- Interactive map of Quilamba
- Coordinates: 9°00′S 13°16′E﻿ / ﻿9.000°S 13.267°E
- Country: Angola
- Province: Luanda
- Municipality: Belas
- Founded by: China International Trust and Investment Corporation

Area
- • Total: 30.5 km^{2} (11.8 sq mi)
- Time zone: UTC+1:00 (WAT)

= Quilamba =

Planned neighborhood and housing development in Angola

Quilamba (also called Kilamba) is a planned urban development located about 30 kilometres south of Luanda, Angola. It serves as the administrative center of Belas Municipality in Luanda Province. The city was built by the China International Trust and Investment Corporation (CITIC) as part of a government housing program and financed through a loan between the governments of Angola and China.

According to the Associated Press, Quilamba is considered the most successful new city development in Africa, with a population exceeding 130,000, and experts suggest it serves as a model for a dozen similar projects across the continent, from Zanzibar to Zambia.

== Development ==
The concept for Quilamba emerged in the aftermath of the Angolan Civil War (1975–2002), when the Angolan government sought to address housing shortages and expand access to urban infrastructure.

Construction began in 2008 under President José Eduardo dos Santos's housing initiative, which aimed to deliver one million new homes nationwide. The development was executed through a resources based framework in which Angola borrowed money from Chinese financial institutions with oil revenue used as collateral. As part of the financing arrangement CITIC, a Chinese state-owned enterprise, was responsible for design and construction.

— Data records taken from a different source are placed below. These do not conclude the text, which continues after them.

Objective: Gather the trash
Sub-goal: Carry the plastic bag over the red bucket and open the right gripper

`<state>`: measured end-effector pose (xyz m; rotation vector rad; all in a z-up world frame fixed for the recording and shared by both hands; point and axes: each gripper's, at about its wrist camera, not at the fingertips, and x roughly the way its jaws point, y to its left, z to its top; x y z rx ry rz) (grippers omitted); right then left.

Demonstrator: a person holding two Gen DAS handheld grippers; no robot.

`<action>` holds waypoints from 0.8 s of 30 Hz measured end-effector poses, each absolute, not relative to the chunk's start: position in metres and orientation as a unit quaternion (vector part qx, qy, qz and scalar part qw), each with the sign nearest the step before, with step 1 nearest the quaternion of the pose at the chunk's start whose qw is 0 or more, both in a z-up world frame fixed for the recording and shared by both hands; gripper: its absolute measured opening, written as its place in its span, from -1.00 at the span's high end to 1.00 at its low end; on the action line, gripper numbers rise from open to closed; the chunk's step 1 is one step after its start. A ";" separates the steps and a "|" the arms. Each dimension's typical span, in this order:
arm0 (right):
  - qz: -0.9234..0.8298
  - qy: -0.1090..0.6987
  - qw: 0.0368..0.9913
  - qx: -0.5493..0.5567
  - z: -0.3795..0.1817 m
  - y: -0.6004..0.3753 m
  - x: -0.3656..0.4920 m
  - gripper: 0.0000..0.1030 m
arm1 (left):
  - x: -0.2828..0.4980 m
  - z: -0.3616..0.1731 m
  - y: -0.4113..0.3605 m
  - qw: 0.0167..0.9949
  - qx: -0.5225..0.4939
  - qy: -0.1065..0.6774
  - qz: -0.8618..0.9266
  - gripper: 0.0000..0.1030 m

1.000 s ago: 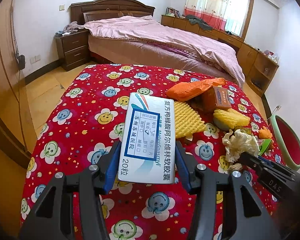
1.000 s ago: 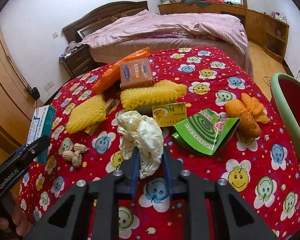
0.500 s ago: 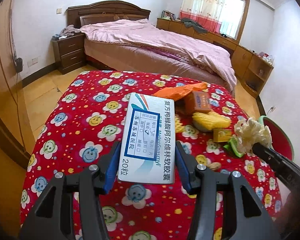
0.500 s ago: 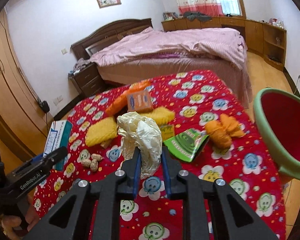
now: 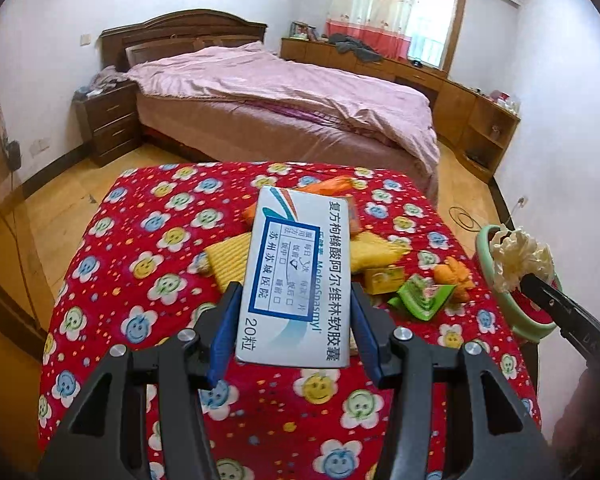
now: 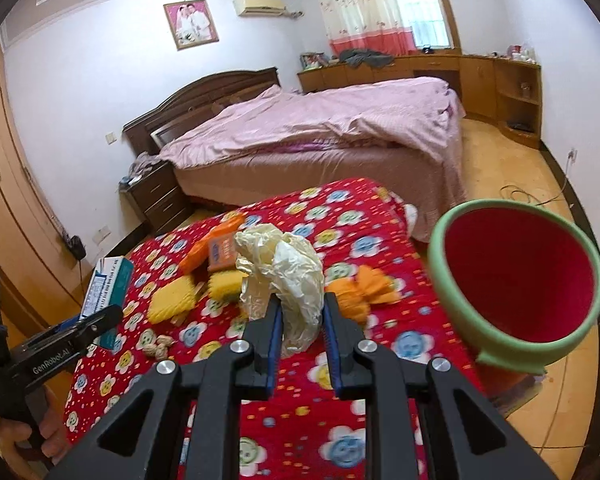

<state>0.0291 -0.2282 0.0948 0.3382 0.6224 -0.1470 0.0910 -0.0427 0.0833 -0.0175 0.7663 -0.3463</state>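
My left gripper (image 5: 294,300) is shut on a white and teal medicine box (image 5: 294,276), held flat above the red flowered tablecloth (image 5: 140,280). The same box (image 6: 108,280) shows at the left of the right wrist view. My right gripper (image 6: 300,308) is shut on a crumpled cream plastic bag (image 6: 284,272), lifted over the table. That bag (image 5: 518,254) appears at the right of the left wrist view, near the bin. A green bin with a red inside (image 6: 516,276) stands beside the table on the right.
On the cloth lie yellow foam nets (image 6: 170,298), an orange packet (image 6: 212,246), a brown box (image 6: 222,254), an orange net (image 6: 364,286), a green carton (image 5: 422,294) and peanuts (image 6: 158,348). A bed (image 6: 320,136) and a nightstand (image 6: 156,196) stand behind.
Both grippers have risen and drawn back with their loads. The right one carried the bag off the cloth and swung toward the green bin, which now fills more of its view.
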 end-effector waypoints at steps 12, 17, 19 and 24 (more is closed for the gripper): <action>-0.122 0.271 0.939 0.172 0.114 -0.283 -0.008 0.59 | 0.092 0.102 -0.106 0.905 0.019 0.364 -0.221 -0.04; -0.145 0.256 0.939 0.176 0.121 -0.306 -0.024 0.59 | 0.092 0.107 -0.133 0.902 0.034 0.359 -0.238 -0.04; -0.155 0.251 0.938 0.179 0.122 -0.317 -0.030 0.58 | 0.092 0.108 -0.147 0.899 0.039 0.359 -0.247 -0.04; -0.183 0.244 0.933 0.190 0.120 -0.344 -0.046 0.58 | 0.089 0.107 -0.180 0.894 0.061 0.352 -0.270 -0.04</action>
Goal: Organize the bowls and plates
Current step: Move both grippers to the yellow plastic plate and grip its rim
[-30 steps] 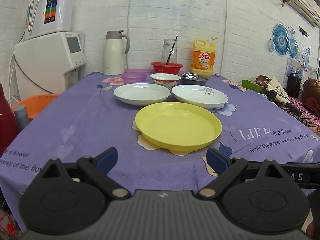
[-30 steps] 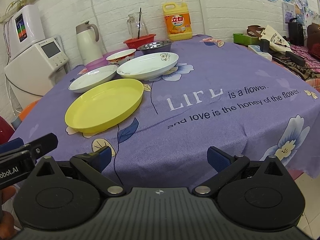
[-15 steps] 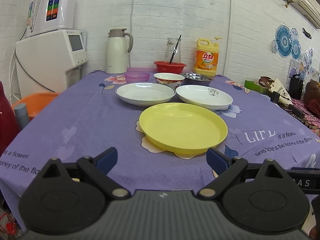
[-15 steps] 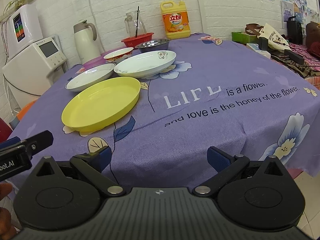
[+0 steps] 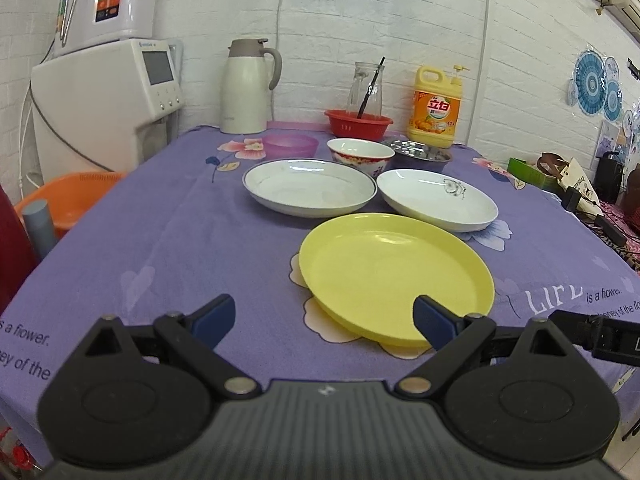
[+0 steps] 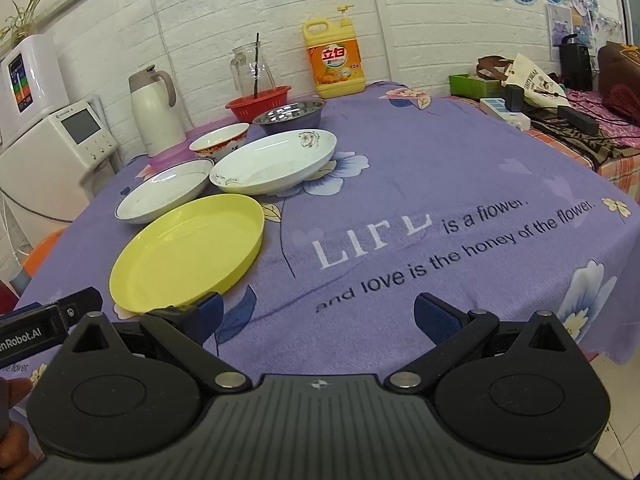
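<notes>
A yellow plate [image 5: 394, 276] lies nearest on the purple tablecloth, also in the right wrist view [image 6: 188, 250]. Behind it sit a white plate with a dark rim [image 5: 310, 186] [image 6: 164, 196] and a white plate with a flower mark [image 5: 438, 200] [image 6: 276, 160]. Further back are a red-patterned bowl [image 5: 360, 155] [image 6: 219, 142], a steel bowl [image 5: 420, 153] [image 6: 289, 116] and a pink bowl [image 5: 290, 145]. My left gripper [image 5: 324, 320] is open and empty, its right finger at the yellow plate's near rim. My right gripper [image 6: 318, 314] is open and empty, right of the yellow plate.
Along the back wall stand a white thermos [image 5: 248, 86], a red basket [image 5: 358, 123] with a glass jug, and a yellow detergent bottle [image 5: 436, 108]. A white water dispenser [image 5: 108, 92] and an orange basin [image 5: 68, 200] are left of the table. Clutter lies at the right [image 6: 560, 96].
Both grippers have moved forward toward the table. The yellow plate now sits closer, at the left gripper's right finger. Both grippers stay open.
</notes>
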`<action>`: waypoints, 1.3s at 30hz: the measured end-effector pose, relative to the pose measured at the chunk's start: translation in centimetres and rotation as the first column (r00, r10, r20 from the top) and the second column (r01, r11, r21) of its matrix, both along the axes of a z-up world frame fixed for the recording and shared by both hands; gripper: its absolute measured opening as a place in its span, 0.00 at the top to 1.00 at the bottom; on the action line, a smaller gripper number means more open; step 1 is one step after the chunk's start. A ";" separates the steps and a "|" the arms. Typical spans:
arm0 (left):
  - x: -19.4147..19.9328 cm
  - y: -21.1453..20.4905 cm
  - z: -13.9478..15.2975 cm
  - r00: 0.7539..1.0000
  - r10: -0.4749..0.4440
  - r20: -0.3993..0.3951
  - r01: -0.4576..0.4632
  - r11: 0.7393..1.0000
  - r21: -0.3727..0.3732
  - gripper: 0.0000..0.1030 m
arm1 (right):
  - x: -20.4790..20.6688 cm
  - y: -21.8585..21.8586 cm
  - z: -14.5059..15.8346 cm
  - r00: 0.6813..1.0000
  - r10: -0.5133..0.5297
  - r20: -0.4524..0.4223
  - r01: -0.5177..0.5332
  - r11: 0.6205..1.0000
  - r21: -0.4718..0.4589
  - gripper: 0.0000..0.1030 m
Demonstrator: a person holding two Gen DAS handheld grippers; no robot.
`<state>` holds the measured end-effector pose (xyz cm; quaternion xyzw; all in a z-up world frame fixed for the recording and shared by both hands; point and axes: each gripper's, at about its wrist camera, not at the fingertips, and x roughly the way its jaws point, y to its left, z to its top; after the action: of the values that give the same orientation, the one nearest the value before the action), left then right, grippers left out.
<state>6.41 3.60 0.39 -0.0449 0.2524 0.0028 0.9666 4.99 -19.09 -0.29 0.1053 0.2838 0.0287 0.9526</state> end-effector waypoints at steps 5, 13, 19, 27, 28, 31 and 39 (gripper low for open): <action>4.0 1.5 -0.4 0.997 0.034 -0.067 -0.036 0.999 -0.027 0.08 | 4.6 2.5 0.4 0.997 0.070 -0.016 -0.070 0.995 -0.064 0.00; 9.1 2.7 -1.8 0.988 0.052 -0.148 -0.057 0.998 -0.029 0.08 | 10.5 4.9 -1.3 0.986 0.125 -0.112 -0.141 0.978 -0.152 0.00; 10.7 2.5 -2.5 0.982 0.030 -0.186 -0.028 1.000 0.009 0.08 | 11.4 5.6 -1.9 0.977 0.172 -0.127 -0.193 0.966 -0.175 0.00; 11.4 2.0 -2.7 0.983 -0.037 -0.182 0.041 0.999 0.016 0.09 | 11.4 5.0 -1.5 0.968 0.224 -0.111 -0.239 0.959 -0.149 0.00; 11.5 1.8 -2.8 0.982 -0.050 -0.183 0.054 0.998 0.014 0.09 | 11.4 5.1 -1.5 0.966 0.238 -0.099 -0.251 0.959 -0.135 0.00; 11.3 1.0 -2.9 0.984 -0.083 -0.155 0.090 0.995 0.042 0.19 | 11.0 5.9 -2.0 0.965 0.251 -0.070 -0.260 0.948 -0.185 0.00; 10.8 0.8 -2.2 0.981 -0.116 -0.155 0.116 0.993 -0.006 0.58 | 10.4 7.1 -1.6 0.957 0.289 -0.035 -0.290 0.945 -0.153 0.00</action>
<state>17.16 4.44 -1.80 -0.0281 0.3288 -0.0496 0.9427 15.38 -11.98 -1.91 -0.0123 0.3032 0.1453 0.9417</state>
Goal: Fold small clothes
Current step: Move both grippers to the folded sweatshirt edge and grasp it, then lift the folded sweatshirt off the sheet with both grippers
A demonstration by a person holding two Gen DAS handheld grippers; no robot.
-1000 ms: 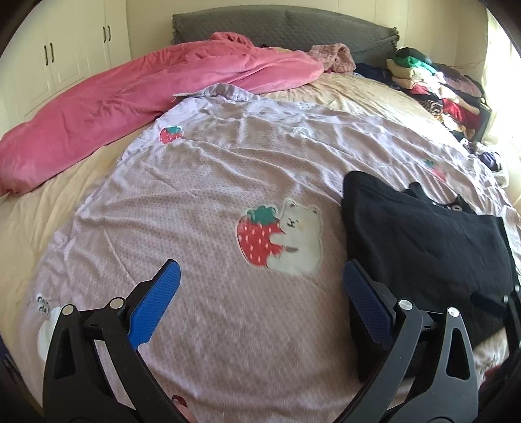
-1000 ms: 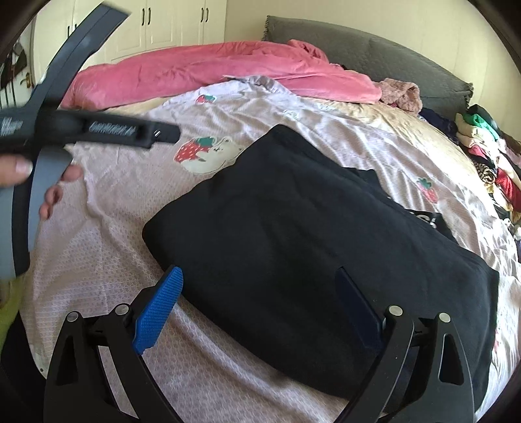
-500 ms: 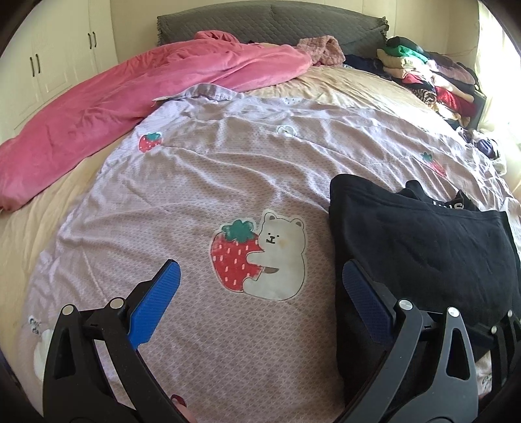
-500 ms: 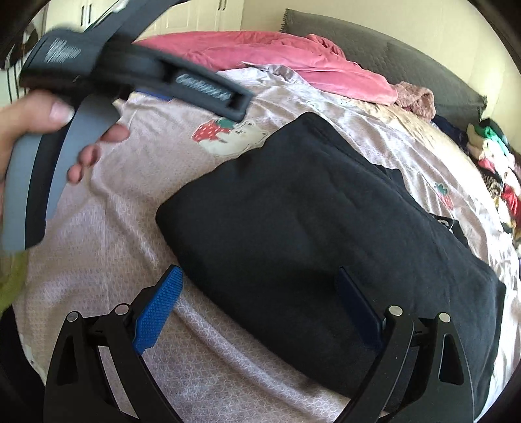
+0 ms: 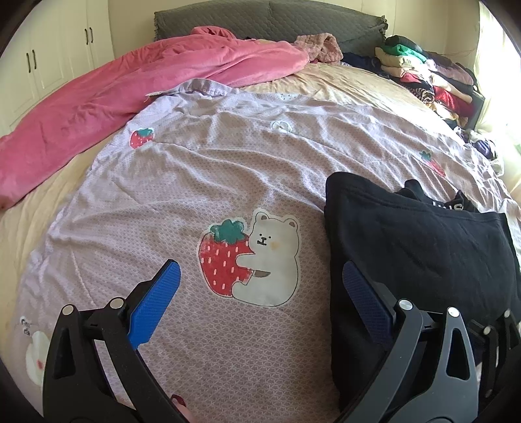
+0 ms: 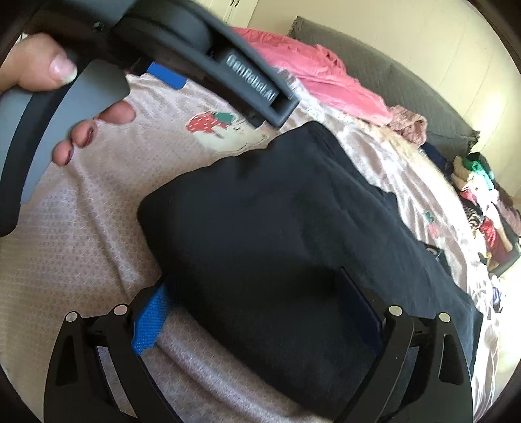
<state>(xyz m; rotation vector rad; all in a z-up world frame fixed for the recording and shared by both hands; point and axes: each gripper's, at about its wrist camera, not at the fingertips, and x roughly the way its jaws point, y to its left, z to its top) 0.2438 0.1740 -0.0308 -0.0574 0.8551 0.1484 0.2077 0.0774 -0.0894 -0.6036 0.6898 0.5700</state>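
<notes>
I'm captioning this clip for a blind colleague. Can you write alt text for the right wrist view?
An open right gripper hovers over a folded black garment lying on a lilac sheet with a strawberry-and-bear print. At upper left, a hand holds the left gripper's handle; a pink blanket and clothes pile lie beyond.

This was a bedroom in a home, no question. A wide bed (image 5: pixel 342 84) filled the view, a grey quilted headboard (image 5: pixel 270 16) at its far end. Across it lay a lilac cover (image 5: pixel 182 182) printed with a bear hugging a strawberry (image 5: pixel 250 260), and a rumpled pink blanket (image 5: pixel 130 84) ran along one side. Cream wardrobe doors (image 5: pixel 45 61) with dark handles stood against the wall, and a heap of folded clothes (image 5: pixel 426 75) sat by the sunlit edge.
</notes>
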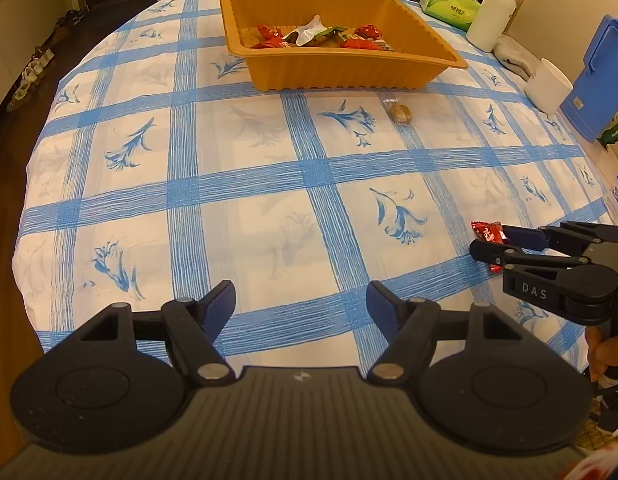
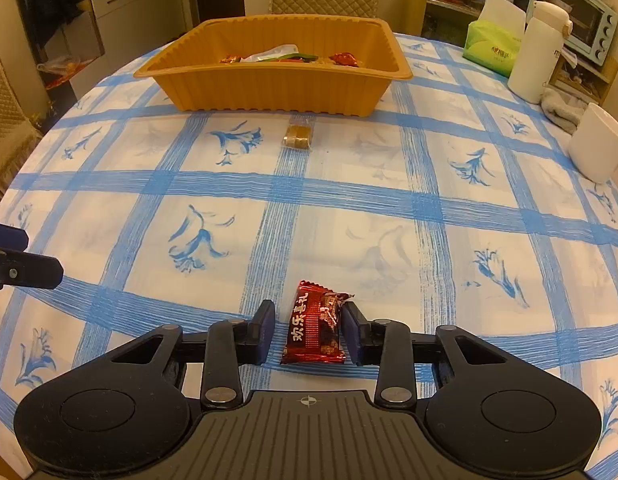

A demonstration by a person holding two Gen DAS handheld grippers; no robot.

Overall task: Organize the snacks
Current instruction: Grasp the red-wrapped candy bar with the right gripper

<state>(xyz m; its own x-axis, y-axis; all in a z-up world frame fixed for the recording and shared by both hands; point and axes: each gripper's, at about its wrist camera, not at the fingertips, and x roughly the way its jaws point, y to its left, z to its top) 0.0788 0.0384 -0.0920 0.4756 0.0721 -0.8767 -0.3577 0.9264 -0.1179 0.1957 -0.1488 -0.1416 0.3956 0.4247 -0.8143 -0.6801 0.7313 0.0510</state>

The first phase covered about 30.5 sqkm and was completed in 2011. It consisted of around 750 apartment buildings ranging from five to thirteen floors, as well as commercial areas, schools, and childcare facilities. Quilamba was designed as a self-contained community including residential, educational, and commercial facilities. The plan provided for over one hundred shops, more than a dozen schools, and other public amenities intended to support a projected population exceeding 200,000 residents. The design followed a high-density model with uniform apartment blocks and wide avenues laid out on a grid system. The total construction cost was about US$3.5 billion.

== Housing and financing ==
Initially, apartment prices were beyond the reach of most Angolans, averaging about US$125,000 per unit. As a result, occupancy remained low after completion in 2012, and international media described the site as a "ghost town."

In response, the government introduced mortgage subsidies and rent-to-own programs, and reduced unit prices to around US$70,000. Many apartments were subsequently reclassified as social housing and offered through public financing mechanisms. These measures led to a sharp increase in demand and population growth between 2013 and 2016.

== Population growth ==
By September 2013 the city was reported to have around 40,000 residents. Two years later the figure rose to about 80,000, and by 2019 population estimates reached roughly 129,000.

By the mid-2010s Quilamba had become one of the main residential areas for Luanda's salaried professionals and public sector employees. Scholars have described it as representative of Angola's postwar urbanization and of Chinese involvement in African infrastructure development.